Introducción:
Las guías internacionales recomiendan estudio de resistencia antirretroviral por genotipificación en pacientes embarazadas VIH positivas para la adecuación del tratamiento antirretroviral (ARV) y la prevención de la transmisión vertical madre-hijo. Actualmente, el gold estándar para la genotipificación del VIH es la secuenciación Sanger (SS), un método costoso, muy laborioso, tiempo demandante y con una sensibilidad en la detección de mutaciones de resistencia cercana al 20%. La secuenciación de última generación (NGS) se ha posicionado como una alternativa superadora a la SS debido a su alta sensibilidad y su mayor capacidad productiva. La fiabilidad de esta nueva metodología aplicada a la genotipificación del VIH permitiría diseñar con facilidad estudios de grandes poblaciones de pacientes (ej. para farmacovigilancia de VIH) con un costo similar a la SS pero en un menor tiempo, con el valor agregado que implicaría la identificación de mutaciones de resistencia con una sensibilidad mayor que la presentada por la actual metodología.
Objetivo:
Estandarizar y evaluar el uso de secuenciación de última generación en la genotipificación para resistencia antirretroviral a partir del estudio de pacientes embarazadas naive VIH positivas previamente estudiadas por Secuenciación Sanger. Materiales y métodos: Se secuenciaron 42 muestras de plasma con EDTA provenientes de pacientes embarazadas naive, estudiadas por SS. Se utilizó el protocolo provisto por la Organización Panamericana de la Salud en conjunto con la Agencia de Salud de Canadá (PHAC). El mismo consta de una extracción de ARN viral a partir de 400 ul de plasma con EDTA, one-step RT/PCR seguida de una segunda ronda de PCR, con enzimas de alta fidelidad y primers específicos para un amplio espectro de virus VIH. Posteriormente, los amplicones obtenidos de las 42 muestras fueron procesados en una misma corrida de secuenciación utilizando un secuenciador MiSeq Illumina y la química Nextera XT V2. Se identificaron las mutaciones de resistencia de cada muestra mediante el análisis bioinformático del archivo FASTQ obtenido por NGS. Se utilizó el software HYDRA, provisto por la PHAC, donde se eligió como secuencia de referencia HXB2 (GenBank accession number K03455) y filtro de 20% de sensibilidad.
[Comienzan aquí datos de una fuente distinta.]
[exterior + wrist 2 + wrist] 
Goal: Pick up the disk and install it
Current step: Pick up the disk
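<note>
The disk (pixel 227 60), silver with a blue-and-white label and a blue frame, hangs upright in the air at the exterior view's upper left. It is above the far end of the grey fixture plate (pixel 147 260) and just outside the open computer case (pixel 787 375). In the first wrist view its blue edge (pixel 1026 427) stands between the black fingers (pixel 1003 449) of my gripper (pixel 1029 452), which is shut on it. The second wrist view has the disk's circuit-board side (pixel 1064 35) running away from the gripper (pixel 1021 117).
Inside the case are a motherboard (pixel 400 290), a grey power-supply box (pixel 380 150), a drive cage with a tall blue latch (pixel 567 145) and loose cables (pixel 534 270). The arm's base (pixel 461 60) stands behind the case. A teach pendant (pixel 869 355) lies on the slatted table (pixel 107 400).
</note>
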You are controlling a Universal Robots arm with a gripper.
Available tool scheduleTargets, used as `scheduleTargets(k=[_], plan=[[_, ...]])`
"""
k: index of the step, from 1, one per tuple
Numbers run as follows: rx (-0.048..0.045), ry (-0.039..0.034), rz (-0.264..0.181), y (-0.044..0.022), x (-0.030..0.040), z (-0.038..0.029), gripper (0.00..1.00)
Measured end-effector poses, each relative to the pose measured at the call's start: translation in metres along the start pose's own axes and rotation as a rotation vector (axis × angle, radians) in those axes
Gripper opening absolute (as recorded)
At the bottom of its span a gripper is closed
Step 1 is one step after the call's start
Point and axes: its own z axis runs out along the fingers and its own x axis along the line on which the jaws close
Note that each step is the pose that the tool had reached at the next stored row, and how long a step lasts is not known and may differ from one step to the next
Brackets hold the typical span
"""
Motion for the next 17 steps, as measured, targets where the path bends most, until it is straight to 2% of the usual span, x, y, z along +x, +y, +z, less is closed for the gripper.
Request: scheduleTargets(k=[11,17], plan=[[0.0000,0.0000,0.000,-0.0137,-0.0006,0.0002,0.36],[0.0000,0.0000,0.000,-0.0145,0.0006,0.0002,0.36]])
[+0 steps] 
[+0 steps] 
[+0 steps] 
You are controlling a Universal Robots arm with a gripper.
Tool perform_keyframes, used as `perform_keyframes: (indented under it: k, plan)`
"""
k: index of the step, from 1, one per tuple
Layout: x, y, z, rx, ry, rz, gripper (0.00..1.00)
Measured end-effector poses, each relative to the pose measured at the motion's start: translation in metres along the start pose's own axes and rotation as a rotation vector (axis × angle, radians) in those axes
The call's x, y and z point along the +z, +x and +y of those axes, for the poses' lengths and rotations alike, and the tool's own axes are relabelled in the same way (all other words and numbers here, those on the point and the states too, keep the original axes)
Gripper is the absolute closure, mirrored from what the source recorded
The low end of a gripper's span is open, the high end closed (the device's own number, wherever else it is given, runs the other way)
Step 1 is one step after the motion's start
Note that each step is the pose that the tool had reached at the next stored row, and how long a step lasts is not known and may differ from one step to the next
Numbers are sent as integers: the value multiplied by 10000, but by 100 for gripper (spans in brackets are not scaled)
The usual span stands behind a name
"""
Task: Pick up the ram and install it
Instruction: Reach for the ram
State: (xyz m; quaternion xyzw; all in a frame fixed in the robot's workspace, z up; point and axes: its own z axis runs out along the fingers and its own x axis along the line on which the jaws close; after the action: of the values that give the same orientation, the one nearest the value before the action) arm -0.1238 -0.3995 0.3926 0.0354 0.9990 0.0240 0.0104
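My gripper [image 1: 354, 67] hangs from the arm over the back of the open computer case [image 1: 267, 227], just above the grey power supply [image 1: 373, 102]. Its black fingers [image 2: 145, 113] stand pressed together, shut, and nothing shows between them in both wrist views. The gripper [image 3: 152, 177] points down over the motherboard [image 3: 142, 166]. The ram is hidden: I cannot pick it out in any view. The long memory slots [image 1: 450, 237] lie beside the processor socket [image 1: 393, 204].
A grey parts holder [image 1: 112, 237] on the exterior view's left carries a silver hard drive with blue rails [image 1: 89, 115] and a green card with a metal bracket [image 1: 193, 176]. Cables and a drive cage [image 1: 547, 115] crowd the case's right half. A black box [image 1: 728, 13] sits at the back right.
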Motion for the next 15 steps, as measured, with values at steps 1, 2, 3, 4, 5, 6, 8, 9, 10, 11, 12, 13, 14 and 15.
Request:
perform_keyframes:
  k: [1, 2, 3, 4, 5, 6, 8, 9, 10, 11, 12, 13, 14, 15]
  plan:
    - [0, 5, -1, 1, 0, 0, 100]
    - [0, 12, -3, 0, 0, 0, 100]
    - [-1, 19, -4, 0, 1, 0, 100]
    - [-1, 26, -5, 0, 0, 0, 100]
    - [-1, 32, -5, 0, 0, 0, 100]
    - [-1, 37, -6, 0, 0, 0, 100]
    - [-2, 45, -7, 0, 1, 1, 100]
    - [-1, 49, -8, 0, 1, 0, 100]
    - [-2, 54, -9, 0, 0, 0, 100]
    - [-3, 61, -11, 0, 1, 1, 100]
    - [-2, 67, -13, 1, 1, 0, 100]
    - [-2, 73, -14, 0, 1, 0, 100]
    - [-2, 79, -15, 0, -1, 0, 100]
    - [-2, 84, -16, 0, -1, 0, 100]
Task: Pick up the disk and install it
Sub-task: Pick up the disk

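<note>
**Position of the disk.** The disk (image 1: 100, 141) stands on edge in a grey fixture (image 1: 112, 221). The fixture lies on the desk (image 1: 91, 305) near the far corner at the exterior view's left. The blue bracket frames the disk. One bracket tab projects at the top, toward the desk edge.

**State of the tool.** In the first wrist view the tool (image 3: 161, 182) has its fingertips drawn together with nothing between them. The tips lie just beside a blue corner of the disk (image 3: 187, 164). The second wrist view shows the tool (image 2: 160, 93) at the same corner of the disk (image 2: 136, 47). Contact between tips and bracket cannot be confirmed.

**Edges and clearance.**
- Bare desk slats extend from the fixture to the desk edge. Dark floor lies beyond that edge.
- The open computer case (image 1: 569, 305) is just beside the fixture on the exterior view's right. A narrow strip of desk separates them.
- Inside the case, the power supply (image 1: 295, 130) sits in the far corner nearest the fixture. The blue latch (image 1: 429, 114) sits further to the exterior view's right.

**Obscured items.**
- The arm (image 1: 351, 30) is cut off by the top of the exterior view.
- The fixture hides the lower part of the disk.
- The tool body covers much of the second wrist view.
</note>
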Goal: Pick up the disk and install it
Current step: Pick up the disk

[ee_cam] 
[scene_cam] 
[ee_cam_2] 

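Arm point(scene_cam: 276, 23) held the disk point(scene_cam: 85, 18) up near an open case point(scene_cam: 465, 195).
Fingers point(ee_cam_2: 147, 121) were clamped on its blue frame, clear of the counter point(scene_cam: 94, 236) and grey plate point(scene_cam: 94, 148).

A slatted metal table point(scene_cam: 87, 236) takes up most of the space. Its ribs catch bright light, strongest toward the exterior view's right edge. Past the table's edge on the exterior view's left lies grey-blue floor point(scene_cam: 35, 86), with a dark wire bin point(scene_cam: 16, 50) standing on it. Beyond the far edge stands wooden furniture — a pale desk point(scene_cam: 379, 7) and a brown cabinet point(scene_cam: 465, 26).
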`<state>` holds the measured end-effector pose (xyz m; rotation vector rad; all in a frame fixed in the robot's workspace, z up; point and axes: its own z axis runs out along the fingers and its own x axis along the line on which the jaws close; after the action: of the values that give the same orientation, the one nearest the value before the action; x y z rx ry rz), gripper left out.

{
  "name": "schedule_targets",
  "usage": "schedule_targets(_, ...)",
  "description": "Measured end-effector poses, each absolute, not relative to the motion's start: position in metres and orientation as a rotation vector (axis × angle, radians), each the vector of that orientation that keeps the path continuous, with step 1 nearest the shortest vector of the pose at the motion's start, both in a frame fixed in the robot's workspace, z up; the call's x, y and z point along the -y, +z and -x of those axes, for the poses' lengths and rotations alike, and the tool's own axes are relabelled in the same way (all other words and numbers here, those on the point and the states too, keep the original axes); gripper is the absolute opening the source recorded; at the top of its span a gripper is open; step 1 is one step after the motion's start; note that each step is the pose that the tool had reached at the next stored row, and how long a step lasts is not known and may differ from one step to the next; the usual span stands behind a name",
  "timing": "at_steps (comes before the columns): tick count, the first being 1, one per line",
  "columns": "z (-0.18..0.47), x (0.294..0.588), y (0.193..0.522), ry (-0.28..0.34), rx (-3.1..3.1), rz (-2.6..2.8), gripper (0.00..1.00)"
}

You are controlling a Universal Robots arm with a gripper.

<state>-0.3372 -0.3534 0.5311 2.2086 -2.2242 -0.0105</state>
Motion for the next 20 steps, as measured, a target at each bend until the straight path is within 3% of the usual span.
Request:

Por último, las mutaciones de resistencia identificadas en cada una de las 42 muestras se compararon con los resultados previamente obtenidos por SS. Resultados: Se obtuvo un 100% de concordancia entre los resultados producidos por NGS y los previamente obtenidos SS con un filtro de 20% de sensibilidad.
Conclusión:
La concordancia entre ambas metodologías demuestra que la secuenciación de última generación y el protocolo provisto por OPS podrían ser utilizados como una alternativa confiable a la secuenciación Sanger en la genotipificación del VIH para resistencia antirretroviral en esta población de pacientes naive. Se encuentra en proceso de análisis de los datos obtenidos la aplicación de filtros de mayor sensibilidad, para evaluar la detección de variantes presentes por debajo del 20% y su impacto en el desarrollo de resistencia en las pacientes del presente estudio.